**Try it:** Copy the first line of the material below and every later line through the line containing "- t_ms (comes", without any other output.

**Input data:**
• • • • • • •

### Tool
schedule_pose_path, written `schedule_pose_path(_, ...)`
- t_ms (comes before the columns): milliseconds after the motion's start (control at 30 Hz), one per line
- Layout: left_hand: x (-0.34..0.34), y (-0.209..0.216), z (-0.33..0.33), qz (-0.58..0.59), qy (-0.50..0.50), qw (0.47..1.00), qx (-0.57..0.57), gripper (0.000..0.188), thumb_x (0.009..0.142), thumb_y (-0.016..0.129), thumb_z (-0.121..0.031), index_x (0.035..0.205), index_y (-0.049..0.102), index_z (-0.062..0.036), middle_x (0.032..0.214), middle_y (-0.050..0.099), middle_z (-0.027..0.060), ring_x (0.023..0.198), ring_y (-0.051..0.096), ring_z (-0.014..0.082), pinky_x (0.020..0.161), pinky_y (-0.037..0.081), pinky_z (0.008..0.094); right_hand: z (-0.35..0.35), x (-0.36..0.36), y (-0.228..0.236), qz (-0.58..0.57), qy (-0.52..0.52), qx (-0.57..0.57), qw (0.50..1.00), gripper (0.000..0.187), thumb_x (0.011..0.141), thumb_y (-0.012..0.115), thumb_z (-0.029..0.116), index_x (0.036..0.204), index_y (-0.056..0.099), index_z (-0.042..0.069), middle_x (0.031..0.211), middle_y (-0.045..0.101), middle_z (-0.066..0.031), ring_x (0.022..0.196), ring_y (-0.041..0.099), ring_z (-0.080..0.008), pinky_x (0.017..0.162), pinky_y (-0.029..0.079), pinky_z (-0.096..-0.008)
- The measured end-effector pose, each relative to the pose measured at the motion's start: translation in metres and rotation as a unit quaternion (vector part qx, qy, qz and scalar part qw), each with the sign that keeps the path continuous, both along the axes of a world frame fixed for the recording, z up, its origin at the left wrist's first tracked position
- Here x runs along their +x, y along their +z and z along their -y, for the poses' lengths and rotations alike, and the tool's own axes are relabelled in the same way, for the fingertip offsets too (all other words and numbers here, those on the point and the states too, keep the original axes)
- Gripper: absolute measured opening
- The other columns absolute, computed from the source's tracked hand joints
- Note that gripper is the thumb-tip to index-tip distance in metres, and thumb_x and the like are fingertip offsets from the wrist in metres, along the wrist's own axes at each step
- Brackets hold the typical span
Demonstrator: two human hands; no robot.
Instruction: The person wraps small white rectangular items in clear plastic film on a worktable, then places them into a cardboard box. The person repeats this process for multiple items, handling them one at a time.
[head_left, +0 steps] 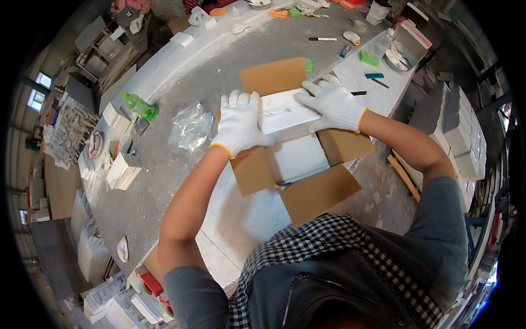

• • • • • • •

**Task solution:**
### Tool
schedule_pose_path, written `schedule_pose_path(_, ...)`
- t_ms (comes before the columns): milliseconds after the motion's start (control at 30 Hz), one per line

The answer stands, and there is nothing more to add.